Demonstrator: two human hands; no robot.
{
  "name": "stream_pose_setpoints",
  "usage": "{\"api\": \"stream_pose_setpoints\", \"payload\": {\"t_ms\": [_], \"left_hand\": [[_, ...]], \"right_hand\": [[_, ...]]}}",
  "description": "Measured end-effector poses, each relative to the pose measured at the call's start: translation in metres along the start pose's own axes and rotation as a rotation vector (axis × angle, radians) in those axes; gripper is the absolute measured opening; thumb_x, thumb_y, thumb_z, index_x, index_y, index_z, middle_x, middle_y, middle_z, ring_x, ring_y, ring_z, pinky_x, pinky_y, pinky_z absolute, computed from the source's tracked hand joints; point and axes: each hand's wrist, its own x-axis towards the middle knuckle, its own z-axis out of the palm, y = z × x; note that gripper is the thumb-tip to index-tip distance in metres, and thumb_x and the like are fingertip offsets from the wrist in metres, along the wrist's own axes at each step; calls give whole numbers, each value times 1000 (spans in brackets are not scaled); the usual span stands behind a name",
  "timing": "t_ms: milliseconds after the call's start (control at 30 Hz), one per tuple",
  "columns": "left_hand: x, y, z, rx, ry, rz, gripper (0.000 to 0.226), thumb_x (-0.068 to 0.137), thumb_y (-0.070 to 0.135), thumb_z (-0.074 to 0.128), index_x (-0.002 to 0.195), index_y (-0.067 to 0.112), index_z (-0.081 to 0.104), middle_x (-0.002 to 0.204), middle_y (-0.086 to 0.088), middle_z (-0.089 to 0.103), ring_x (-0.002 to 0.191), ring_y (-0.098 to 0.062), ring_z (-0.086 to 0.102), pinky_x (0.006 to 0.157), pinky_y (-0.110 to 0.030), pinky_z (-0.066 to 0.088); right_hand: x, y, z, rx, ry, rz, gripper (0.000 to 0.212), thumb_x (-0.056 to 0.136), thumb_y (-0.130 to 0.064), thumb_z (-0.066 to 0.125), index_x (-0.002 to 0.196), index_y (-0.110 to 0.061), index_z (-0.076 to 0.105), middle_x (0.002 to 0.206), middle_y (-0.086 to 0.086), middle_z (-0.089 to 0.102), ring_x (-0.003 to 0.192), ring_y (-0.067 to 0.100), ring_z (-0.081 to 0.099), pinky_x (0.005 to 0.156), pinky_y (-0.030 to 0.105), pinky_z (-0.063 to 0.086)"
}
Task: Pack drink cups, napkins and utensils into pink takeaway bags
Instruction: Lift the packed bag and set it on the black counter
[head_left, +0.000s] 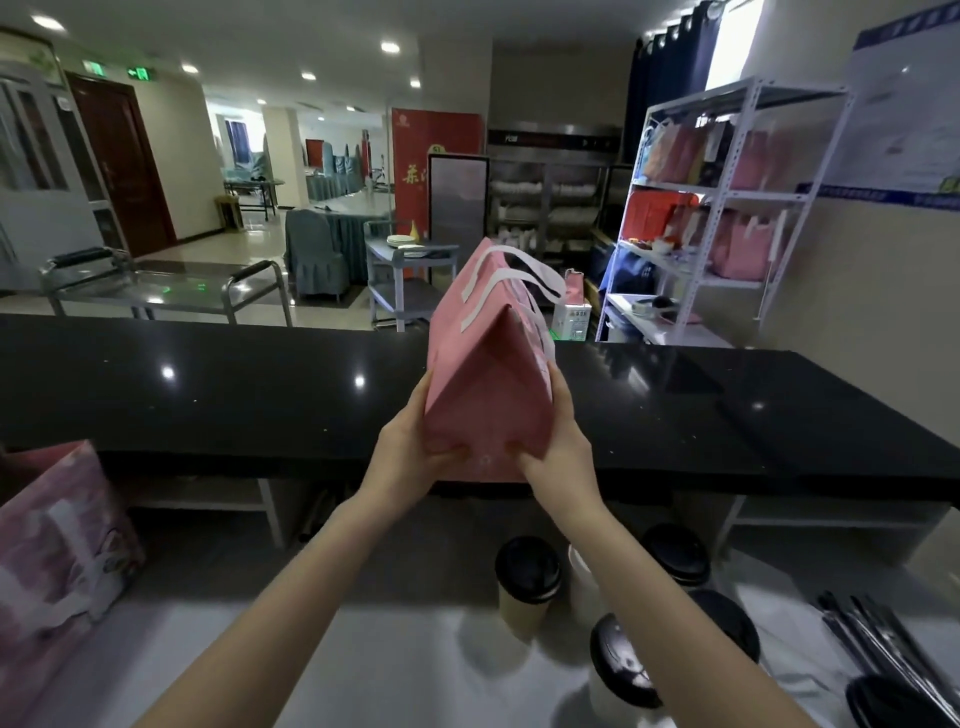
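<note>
A pink takeaway bag (485, 374) with white handles stands on the black counter (208, 395), its top pinched closed into a ridge. My left hand (410, 457) grips its lower left side, thumb on the near face. My right hand (558, 447) grips the lower right side the same way. Below my arms, on the white work surface (405, 670), stand several paper drink cups with black lids (527, 577). Black utensils (883, 644) lie at the lower right. Another pink bag (57, 545) stands at the lower left.
Beyond the counter are a steel trolley (156, 291), a grey cart with plates (405, 260) and a white metal shelf rack (727, 208) holding more pink and red bags. A wall rises at the right.
</note>
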Motion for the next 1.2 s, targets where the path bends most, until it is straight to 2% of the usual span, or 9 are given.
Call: {"api": "stream_pose_setpoints", "payload": {"t_ms": [100, 167, 367, 600, 767, 867, 933, 1067, 1200], "left_hand": [[26, -24, -3, -15, -44, -60, 108, 65, 11, 85, 150, 37, 23, 123, 0, 63, 112, -14, 60, 95, -29, 49], [40, -40, -3, -19, -55, -81, 105, 68, 11, 83, 150, 40, 23, 125, -1, 61, 115, -17, 59, 98, -35, 49], [70, -83, -22, -115, 0, -94, 100, 66, 13, 79, 137, 62, 29, 127, 17, 60, 117, 3, 55, 92, -17, 45], [107, -119, -51, -48, 48, -143, 99, 65, 11, 71, 144, 50, 26, 121, 18, 61, 109, 9, 57, 81, -4, 43], [122, -140, -68, -5, 69, -178, 97, 66, 6, 73, 144, 45, 29, 119, 13, 62, 109, 8, 57, 84, -5, 43], [124, -144, -73, 1, 84, -182, 94, 64, 14, 74, 142, 46, 31, 115, 18, 62, 107, 11, 56, 82, -4, 43], [123, -144, -74, -6, 87, -182, 93, 65, 12, 74, 141, 45, 33, 115, 18, 62, 105, 12, 57, 81, -4, 44], [116, -138, -79, 40, 90, -216, 89, 68, 9, 74, 142, 39, 33, 115, 13, 62, 105, 2, 60, 83, -12, 48], [98, -120, -90, 54, 77, -254, 88, 74, 13, 77, 145, 39, 30, 124, 15, 56, 108, -3, 58, 92, -22, 46]], "right_hand": [[28, 15, 22, -43, -18, 45, 105, 76, -5, 66, 144, -57, 5, 126, 4, 56, 110, 19, 57, 85, 27, 48], [44, 25, 35, -59, -31, 73, 104, 76, -4, 63, 143, -57, 4, 126, 4, 55, 110, 21, 56, 83, 29, 48], [86, 34, 78, -46, -75, 46, 101, 75, -2, 62, 144, -54, 10, 130, -2, 48, 115, 13, 50, 95, 30, 44], [133, 39, 136, -5, -111, 36, 99, 77, -3, 60, 145, -53, 9, 130, -1, 44, 114, 10, 47, 95, 30, 43], [150, 41, 162, 14, -126, 31, 102, 77, -3, 62, 144, -57, 6, 132, -3, 42, 111, 6, 43, 93, 28, 41], [153, 41, 167, 14, -125, 20, 103, 75, -3, 62, 143, -57, 9, 134, -2, 43, 115, 10, 46, 95, 30, 43], [152, 42, 166, 19, -126, 12, 103, 74, -4, 63, 143, -59, 9, 134, -4, 43, 117, 11, 47, 97, 32, 44], [143, 41, 157, -17, -158, 3, 104, 76, -9, 69, 144, -56, 7, 138, -6, 41, 123, 11, 45, 101, 35, 44], [128, 37, 136, -125, -188, 6, 98, 79, -22, 75, 146, -49, 10, 145, -5, 35, 129, 10, 38, 101, 30, 36]]}}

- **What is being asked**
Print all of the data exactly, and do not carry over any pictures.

- **Solution to this problem**
Demonstrator: two human hands; no robot.
{
  "name": "stream_pose_setpoints",
  "usage": "{\"api\": \"stream_pose_setpoints\", \"payload\": {\"t_ms\": [_], \"left_hand\": [[_, ...]], \"right_hand\": [[_, ...]]}}",
  "description": "Measured end-effector poses, each relative to the pose measured at the call's start: translation in metres along the start pose's own axes and rotation as a rotation vector (axis × angle, radians) in those axes; gripper is the absolute measured opening; thumb_x, thumb_y, thumb_z, index_x, index_y, index_z, middle_x, middle_y, middle_z, ring_x, ring_y, ring_z, pinky_x, pinky_y, pinky_z absolute, computed from the source's tracked hand joints; point and axes: each hand's wrist, its own x-axis towards the middle knuckle, its own z-axis out of the palm, y = z × x; note that gripper is the thumb-tip to index-tip distance in metres, and thumb_x and the like are fingertip offsets from the wrist in metres, along the wrist's own axes at each step; calls give whole numbers, each value times 1000 (spans in brackets are not scaled); the usual span stands behind a name",
  "timing": "t_ms: milliseconds after the call's start (control at 30 Hz), one per tuple",
  "columns": "left_hand: x, y, z, rx, ry, rz, gripper (0.000 to 0.226), thumb_x (-0.068 to 0.137), thumb_y (-0.070 to 0.135), thumb_z (-0.074 to 0.128), index_x (-0.002 to 0.195), index_y (-0.067 to 0.112), index_z (-0.081 to 0.104), middle_x (-0.002 to 0.204), middle_y (-0.086 to 0.088), middle_z (-0.089 to 0.103), ring_x (-0.002 to 0.191), ring_y (-0.098 to 0.062), ring_z (-0.086 to 0.102), pinky_x (0.006 to 0.157), pinky_y (-0.110 to 0.030), pinky_z (-0.066 to 0.088); right_hand: x, y, z, rx, ry, rz, gripper (0.000 to 0.212), thumb_x (-0.056 to 0.136), thumb_y (-0.130 to 0.064), thumb_z (-0.066 to 0.125), index_x (-0.002 to 0.196), index_y (-0.110 to 0.061), index_z (-0.076 to 0.105), middle_x (0.002 to 0.206), middle_y (-0.086 to 0.086), middle_z (-0.089 to 0.102), ring_x (-0.003 to 0.192), ring_y (-0.067 to 0.100), ring_z (-0.081 to 0.099), pinky_x (0.005 to 0.156), pinky_y (-0.030 to 0.105), pinky_z (-0.063 to 0.086)"
}
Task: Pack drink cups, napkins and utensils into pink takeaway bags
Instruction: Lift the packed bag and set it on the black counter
[head_left, +0.000s] 
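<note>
A pink takeaway bag (485, 374) with white handles stands on the black counter (208, 395), its top pinched closed into a ridge. My left hand (410, 457) grips its lower left side, thumb on the near face. My right hand (558, 447) grips the lower right side the same way. Below my arms, on the white work surface (405, 670), stand several paper drink cups with black lids (527, 577). Black utensils (883, 644) lie at the lower right. Another pink bag (57, 545) stands at the lower left.
Beyond the counter are a steel trolley (156, 291), a grey cart with plates (405, 260) and a white metal shelf rack (727, 208) holding more pink and red bags. A wall rises at the right.
</note>
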Motion for the next 1.2 s, targets where the path bends most, until it is straight to 2% of the usual span, or 9 are given.
Call: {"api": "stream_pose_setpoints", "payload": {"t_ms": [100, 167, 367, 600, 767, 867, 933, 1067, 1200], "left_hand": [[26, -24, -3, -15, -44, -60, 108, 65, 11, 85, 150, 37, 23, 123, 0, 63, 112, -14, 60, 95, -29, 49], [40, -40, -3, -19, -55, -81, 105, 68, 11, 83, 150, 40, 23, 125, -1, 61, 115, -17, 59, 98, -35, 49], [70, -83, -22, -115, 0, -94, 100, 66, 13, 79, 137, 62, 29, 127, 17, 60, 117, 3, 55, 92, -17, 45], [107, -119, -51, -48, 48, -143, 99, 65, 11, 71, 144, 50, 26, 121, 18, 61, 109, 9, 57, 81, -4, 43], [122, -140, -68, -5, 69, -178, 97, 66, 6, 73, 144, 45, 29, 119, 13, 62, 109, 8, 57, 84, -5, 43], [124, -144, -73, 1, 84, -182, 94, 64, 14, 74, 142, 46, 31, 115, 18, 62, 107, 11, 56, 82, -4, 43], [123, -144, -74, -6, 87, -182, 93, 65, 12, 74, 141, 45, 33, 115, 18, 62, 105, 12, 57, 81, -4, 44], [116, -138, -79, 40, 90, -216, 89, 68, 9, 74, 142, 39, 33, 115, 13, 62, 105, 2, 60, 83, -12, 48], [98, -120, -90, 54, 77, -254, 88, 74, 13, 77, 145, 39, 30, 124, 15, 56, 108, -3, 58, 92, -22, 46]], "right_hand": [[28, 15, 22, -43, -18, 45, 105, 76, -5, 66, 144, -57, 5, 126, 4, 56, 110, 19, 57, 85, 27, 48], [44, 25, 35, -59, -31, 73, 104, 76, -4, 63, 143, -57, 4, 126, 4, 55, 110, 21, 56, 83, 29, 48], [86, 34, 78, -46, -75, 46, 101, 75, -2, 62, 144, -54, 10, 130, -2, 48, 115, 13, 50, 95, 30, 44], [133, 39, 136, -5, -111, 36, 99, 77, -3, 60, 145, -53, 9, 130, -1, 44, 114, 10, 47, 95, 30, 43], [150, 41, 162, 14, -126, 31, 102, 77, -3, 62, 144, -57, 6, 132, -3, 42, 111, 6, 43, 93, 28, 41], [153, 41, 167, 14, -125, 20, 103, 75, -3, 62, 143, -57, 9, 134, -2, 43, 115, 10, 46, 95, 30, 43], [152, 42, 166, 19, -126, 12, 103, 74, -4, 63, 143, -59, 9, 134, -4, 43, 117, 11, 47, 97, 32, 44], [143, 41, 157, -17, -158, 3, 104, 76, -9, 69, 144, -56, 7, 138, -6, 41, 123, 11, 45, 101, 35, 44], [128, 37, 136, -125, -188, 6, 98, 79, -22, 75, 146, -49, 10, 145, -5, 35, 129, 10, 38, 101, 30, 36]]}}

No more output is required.